**Task requirements:** Please restate, exactly as written, the lines running from the beginning of the material through the line that has "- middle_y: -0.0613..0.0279" in it.

■ ■ ■ ■ ■

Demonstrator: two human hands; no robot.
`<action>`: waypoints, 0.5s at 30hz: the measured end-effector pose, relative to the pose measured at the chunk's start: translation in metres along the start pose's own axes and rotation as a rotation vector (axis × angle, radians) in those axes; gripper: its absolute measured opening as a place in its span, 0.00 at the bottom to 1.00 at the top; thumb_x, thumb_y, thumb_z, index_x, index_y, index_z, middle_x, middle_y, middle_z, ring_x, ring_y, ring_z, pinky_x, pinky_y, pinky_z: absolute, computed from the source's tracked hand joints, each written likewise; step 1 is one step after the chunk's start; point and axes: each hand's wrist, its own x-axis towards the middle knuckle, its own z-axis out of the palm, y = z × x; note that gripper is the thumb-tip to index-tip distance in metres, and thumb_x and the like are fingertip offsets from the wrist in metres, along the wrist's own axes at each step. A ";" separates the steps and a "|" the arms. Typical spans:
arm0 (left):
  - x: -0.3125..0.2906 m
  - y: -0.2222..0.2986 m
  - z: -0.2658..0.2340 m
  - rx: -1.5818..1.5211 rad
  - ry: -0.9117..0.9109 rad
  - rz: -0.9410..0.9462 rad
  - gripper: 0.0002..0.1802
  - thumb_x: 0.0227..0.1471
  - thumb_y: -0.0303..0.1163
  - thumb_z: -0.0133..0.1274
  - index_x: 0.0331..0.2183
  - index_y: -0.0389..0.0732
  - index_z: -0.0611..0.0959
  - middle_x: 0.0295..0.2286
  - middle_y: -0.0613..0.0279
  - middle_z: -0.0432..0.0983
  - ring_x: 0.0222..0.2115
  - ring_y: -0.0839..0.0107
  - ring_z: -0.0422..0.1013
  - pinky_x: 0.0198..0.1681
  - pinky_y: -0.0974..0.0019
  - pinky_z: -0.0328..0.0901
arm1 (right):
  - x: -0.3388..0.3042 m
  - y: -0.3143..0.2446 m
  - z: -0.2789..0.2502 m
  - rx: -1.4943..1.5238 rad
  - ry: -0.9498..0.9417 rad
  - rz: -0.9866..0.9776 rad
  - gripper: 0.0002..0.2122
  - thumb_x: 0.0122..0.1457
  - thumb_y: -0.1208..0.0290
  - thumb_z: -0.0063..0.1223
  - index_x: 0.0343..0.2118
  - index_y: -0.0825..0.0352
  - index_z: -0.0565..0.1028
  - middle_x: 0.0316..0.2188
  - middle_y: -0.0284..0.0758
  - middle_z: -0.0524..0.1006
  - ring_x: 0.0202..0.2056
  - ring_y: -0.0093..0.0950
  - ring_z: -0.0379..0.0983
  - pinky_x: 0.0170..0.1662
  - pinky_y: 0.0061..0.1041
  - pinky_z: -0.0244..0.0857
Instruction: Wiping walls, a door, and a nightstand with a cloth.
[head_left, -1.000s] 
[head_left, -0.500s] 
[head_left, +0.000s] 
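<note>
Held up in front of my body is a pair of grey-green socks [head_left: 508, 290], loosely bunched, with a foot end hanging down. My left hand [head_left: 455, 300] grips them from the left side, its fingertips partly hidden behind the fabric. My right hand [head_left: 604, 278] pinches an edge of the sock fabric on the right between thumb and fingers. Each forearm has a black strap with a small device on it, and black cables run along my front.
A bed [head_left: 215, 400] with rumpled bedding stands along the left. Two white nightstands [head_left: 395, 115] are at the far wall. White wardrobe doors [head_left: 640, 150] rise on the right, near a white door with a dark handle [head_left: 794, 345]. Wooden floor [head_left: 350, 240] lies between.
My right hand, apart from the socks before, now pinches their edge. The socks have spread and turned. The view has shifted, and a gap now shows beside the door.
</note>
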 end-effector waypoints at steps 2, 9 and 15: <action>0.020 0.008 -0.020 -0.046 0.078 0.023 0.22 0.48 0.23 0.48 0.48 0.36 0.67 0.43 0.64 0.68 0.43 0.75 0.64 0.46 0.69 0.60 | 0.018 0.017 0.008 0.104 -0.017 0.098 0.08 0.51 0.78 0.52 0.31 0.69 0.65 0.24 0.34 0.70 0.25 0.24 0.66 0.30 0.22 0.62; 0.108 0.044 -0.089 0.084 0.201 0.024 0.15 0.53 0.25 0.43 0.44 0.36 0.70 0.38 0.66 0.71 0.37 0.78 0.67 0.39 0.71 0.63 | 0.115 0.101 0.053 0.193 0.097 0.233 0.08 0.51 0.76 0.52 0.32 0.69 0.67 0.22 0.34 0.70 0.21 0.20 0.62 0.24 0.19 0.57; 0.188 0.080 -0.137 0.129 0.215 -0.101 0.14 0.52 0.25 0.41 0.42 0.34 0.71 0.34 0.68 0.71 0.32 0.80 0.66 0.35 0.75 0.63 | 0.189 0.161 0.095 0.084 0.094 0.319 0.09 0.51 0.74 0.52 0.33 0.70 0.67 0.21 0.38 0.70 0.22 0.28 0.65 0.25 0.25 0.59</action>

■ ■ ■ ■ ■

**Answer box:**
Demonstrator: two human hands; no robot.
`<action>`: waypoints, 0.5s at 30hz: the measured end-effector pose, relative to the pose measured at the chunk's start: translation in metres along the start pose's own axes and rotation as a rotation vector (axis × angle, radians) in those axes; gripper: its absolute measured opening as a place in its span, 0.00 at the bottom to 1.00 at the top; thumb_x, thumb_y, thumb_z, index_x, index_y, index_z, middle_x, middle_y, middle_z, ring_x, ring_y, ring_z, pinky_x, pinky_y, pinky_z: absolute, computed from the source's tracked hand joints, each written likewise; step 1 is one step after the chunk's start; point and axes: each hand's wrist, its own x-axis towards the middle knuckle, its own z-axis out of the palm, y = z × x; note that gripper is the thumb-tip to index-tip distance in metres, and thumb_x and the like are fingertip offsets from the wrist in metres, along the wrist's own axes at each step. A ";" separates the steps and a "|" the arms. Typical spans:
arm0 (left):
  - x: -0.3125..0.2906 m
  - y: -0.2222..0.2986 m
  - z: -0.2658..0.2340 m
  - rx: -1.5818..1.5211 rad
  - ry: -0.9117..0.9109 rad
  - rz: -0.9410..0.9462 rad
  - gripper: 0.0002..0.1802
  - thumb_x: 0.0227..0.1471
  - thumb_y: -0.0303..0.1163
  - thumb_z: -0.0133..0.1274
  - index_x: 0.0331..0.2183
  - index_y: -0.0389..0.0732
  - index_z: -0.0611..0.0959
  - middle_x: 0.0295..0.2286
  - middle_y: -0.0613..0.0279

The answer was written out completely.